Sunday, April 28, 2013

ELSA Resource Utilization

I've recently received a number of questions on the ELSA mailing list, as well as internally at work, regarding hardware sizing and configuration for ELSA deployments.  Creating a good environment for ELSA requires understanding what each component does, what its resource requirements are, and how it interacts with the other components.  Generally speaking, with the new web services architecture, designing an ELSA architecture has become incredibly simple because the ideal layout is for all boxes to have the same components running.  It really is as simple as adding more boxes, with the small nuance of a possible load balancer in front of multiples.  To see why, let's take a closer look at each of the components.

The Components

An ELSA instance consists of three categories of components for receiving logs: parse, write, and index.  Here they are individually:
  1. Syslog-NG receive/parse
  2. parse/write
  3. MySQL load
  4. Sphinx Search index
  5. Sphinx Search consolidate
Logs are available for search after the initial Sphinx Search indexing occurs, but they must be consolidated to remain on the system for extended periods of time ("temp" indexes versus "permanent" indexes).  Each phase in the life of an inbound log requires varying amounts of CPU and IO time from the system which, together, create the overall maximum event rates for the system.

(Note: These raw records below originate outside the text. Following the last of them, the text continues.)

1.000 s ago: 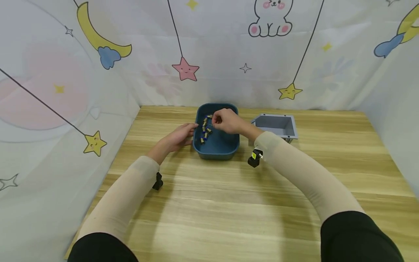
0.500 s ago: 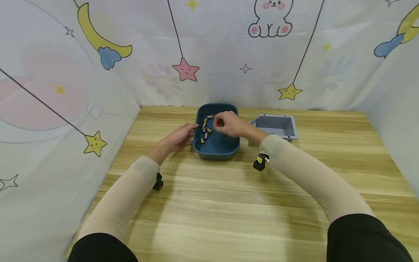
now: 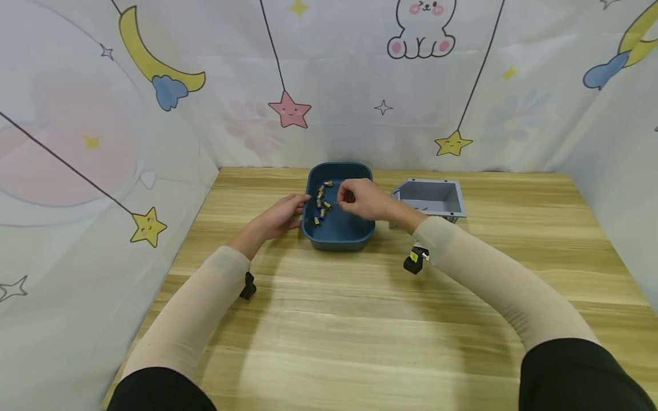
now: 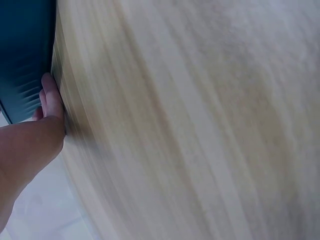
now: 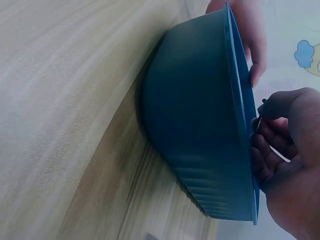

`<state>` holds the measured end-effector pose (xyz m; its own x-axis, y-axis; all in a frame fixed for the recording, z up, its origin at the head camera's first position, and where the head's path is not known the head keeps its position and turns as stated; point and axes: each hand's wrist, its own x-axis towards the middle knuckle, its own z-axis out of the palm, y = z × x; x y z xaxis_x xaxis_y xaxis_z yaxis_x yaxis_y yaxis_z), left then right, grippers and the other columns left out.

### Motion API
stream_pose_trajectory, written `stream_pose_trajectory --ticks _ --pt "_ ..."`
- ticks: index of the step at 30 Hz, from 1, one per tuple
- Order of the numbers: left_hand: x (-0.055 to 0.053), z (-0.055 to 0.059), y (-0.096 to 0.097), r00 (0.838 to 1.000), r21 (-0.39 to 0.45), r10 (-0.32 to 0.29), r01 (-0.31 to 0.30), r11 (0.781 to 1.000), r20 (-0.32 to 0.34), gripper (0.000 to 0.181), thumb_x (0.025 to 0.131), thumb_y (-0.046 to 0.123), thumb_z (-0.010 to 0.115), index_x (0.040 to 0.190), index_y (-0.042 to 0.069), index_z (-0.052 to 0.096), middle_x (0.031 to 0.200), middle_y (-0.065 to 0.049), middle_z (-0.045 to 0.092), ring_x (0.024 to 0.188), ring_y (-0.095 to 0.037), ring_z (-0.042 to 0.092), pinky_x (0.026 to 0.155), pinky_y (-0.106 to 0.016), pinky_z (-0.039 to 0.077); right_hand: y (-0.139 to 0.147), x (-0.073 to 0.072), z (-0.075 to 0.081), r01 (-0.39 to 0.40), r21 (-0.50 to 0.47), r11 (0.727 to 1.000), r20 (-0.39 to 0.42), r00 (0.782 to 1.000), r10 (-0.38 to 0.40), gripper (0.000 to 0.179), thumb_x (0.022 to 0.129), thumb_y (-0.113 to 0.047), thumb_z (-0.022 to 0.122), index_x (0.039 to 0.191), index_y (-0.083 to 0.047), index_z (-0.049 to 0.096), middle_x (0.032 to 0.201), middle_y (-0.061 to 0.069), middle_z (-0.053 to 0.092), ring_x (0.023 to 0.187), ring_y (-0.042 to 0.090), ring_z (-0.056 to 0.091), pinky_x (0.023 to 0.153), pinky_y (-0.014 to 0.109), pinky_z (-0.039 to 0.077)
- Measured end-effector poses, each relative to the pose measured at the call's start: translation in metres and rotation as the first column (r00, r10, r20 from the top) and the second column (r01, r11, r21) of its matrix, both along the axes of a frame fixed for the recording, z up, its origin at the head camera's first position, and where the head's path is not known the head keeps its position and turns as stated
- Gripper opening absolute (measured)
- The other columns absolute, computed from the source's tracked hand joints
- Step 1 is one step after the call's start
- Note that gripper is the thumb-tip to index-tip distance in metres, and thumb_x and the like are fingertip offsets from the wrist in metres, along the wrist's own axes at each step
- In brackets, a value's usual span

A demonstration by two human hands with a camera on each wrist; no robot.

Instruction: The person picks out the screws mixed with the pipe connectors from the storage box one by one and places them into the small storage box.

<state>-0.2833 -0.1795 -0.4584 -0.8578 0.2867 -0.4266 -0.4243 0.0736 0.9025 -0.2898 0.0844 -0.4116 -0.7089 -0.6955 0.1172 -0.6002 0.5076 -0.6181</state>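
Observation:
A dark blue plastic bin (image 3: pixel 339 246) stands on the wooden table. Several small brass fittings with blue parts (image 3: pixel 327 205) lie in its left half. My left hand (image 3: pixel 281 216) rests its extended fingers against the bin's left side; in the left wrist view the fingers (image 4: pixel 51 97) touch the ribbed outer wall. Over the bin's right half, my right hand (image 3: pixel 366 200) pinches a thin screw (image 5: pixel 259 123) between thumb and fingertips. Its thread shows in the right wrist view, just beyond the bin's rim (image 5: pixel 235 75). The palm hides part of the bin's inside.
A grey open box (image 3: pixel 457 200) with a slanted corner stands right of the bin, partly behind my right forearm. Small dark bits lie inside it. A white printed curtain (image 3: pixel 339 134) hangs behind the table's back edge.
My right hand has drawn slightly toward me and to the right, with the screw still pinched. The left hand and the bin have stayed in place.

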Motion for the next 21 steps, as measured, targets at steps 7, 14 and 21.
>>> stream_pose_trajectory --ticks 7,14,21 --pt "0.001 0.001 0.001 1.000 0.016 0.002 -0.002 1.000 0.000 0.058 0.104 0.038 0.050 0.149 0.007 0.029 0.134 -0.015 0.052 0.122 -0.022 0.054 0.101 -0.040 0.047 0.004 0.004 0.002 -0.009 -0.008 1.000 -0.011 1.000 0.009 0.003 0.097 -0.013 0.061 0.096 -0.011 0.062 0.091 0.001 0.062 0.079 0.016 0.057 0.074 0.032 0.049" --pt "0.002 0.002 0.001 1.000 0.060 0.002 -0.002 0.998 0.011 0.058 0.104 0.035 0.050 0.149 0.006 0.028 0.139 -0.018 0.050 0.127 -0.026 0.051 0.103 -0.041 0.045 0.010 0.006 0.004 -0.018 -0.004 1.000 -0.012 1.000 0.018 0.004 0.097 -0.013 0.060 0.097 -0.010 0.063 0.090 0.001 0.062 0.079 0.015 0.056 0.074 0.032 0.049" --pt "0.002 0.001 0.000 1.000 0.026 -0.011 0.012 1.000 -0.011 0.058 0.105 0.036 0.047 0.150 0.006 0.027 0.138 -0.016 0.051 0.126 -0.024 0.052 0.102 -0.039 0.047 0.017 0.005 0.003 -0.013 -0.008 1.000 -0.018 1.000 0.013 0.006 0.098 -0.013 0.061 0.099 -0.009 0.065 0.090 0.001 0.062 0.079 0.015 0.057 0.073 0.032 0.049"
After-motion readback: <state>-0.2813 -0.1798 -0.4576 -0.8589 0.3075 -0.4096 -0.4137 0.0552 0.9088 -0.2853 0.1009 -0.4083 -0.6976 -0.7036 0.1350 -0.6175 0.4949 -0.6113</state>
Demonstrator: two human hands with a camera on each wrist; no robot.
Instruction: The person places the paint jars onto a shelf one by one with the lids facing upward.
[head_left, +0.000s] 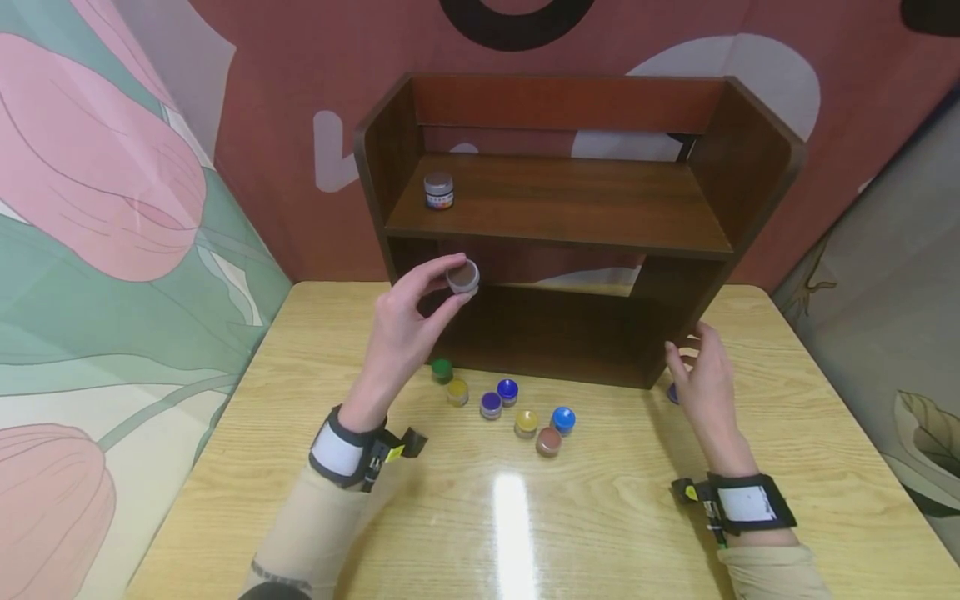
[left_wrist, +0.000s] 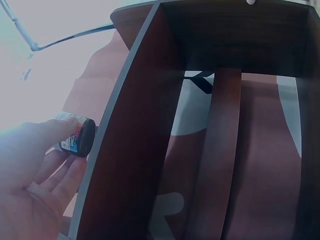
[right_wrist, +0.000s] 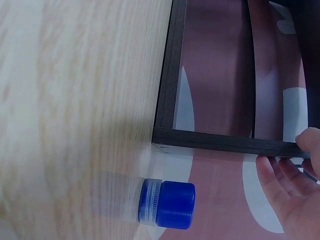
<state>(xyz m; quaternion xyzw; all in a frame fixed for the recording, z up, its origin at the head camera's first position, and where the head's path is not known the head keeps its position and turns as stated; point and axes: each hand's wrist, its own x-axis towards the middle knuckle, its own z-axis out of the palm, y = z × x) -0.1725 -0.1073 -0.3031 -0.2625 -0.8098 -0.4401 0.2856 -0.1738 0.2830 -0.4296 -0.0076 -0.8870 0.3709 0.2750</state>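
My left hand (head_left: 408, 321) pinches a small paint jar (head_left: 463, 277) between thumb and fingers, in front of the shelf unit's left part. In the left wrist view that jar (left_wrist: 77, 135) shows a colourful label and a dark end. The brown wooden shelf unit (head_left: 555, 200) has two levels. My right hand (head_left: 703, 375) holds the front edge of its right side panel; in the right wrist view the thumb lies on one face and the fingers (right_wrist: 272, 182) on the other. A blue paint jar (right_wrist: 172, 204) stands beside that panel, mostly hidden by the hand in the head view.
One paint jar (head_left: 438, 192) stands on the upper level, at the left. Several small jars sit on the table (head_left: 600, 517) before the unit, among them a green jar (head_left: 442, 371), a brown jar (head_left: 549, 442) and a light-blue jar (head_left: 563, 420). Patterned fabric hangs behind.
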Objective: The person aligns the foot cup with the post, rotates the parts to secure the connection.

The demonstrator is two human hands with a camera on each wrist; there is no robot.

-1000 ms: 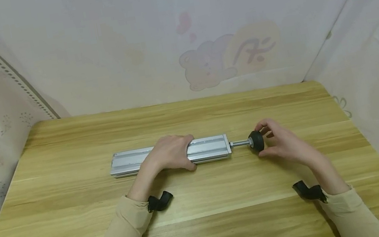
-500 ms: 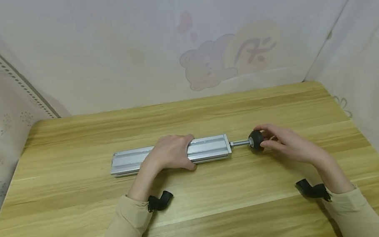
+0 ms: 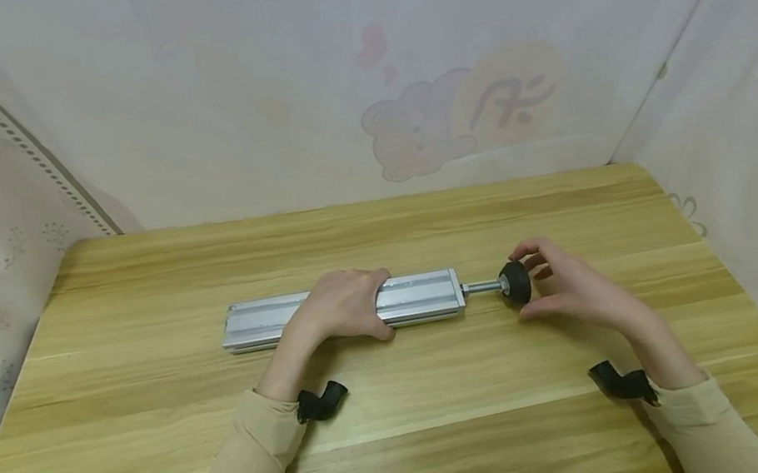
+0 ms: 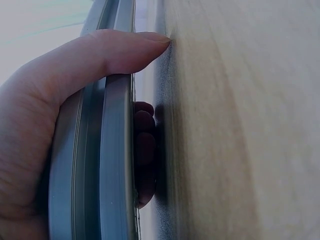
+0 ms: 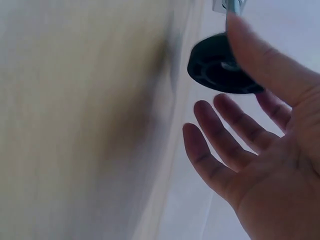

However, each phase does not use the same amount of IO resources versus CPU resources, and so some of the phases benefit greatly from having at least two CPU's available to run tasks concurrently.  Specifically, a separate CPU is used for Syslog-NG to parse logs versus to parse the output from Syslog-NG.  The loading of logs into MySQL and indexing of logs using Sphinx from MySQL both can occur on separate CPU's, meaning that a total of four CPU's could be used simultaneously, if available.  

Properly selecting an ELSA deployment architecture means providing enough CPU to a node (without wasting resources) as well as ensuring that there is enough available IO to feed those CPU's.  Below is a high-level comparison of which components use a lot of IO versus which use a lot of CPU.  It's far from scientific as represented here, but it does paint a helpful picture of what each component requires for understanding when specing a system.

As the diagram shows, receiving and parsing uses a lot of CPU but not much IO, whereas indexing uses more IO than CPU.  This is a big reason why running the indexing on the same system that is receiving logs makes a lot of sense.  If you separate out boxes into just parsers or just indexers, you are likely to waste IO on one and CPU on the other.  As long as the box you're using has four cores, there isn't a situation in which it helps to have a separate box do the parsing from the box doing the indexing. Separating the duties would only add unnecessary complexity.  If you do decide to split the workloads, be sure to load all ELSA components on both using standard ELSA installation procedures to avoid dependency pitfalls.

Search Components

What about on the search side of things?  Once the indexes are built and available, the web frontend will query Sphinx to find document ID's which correspond to individual events.  It will then take that list of ID's and retrieve them from MySQL.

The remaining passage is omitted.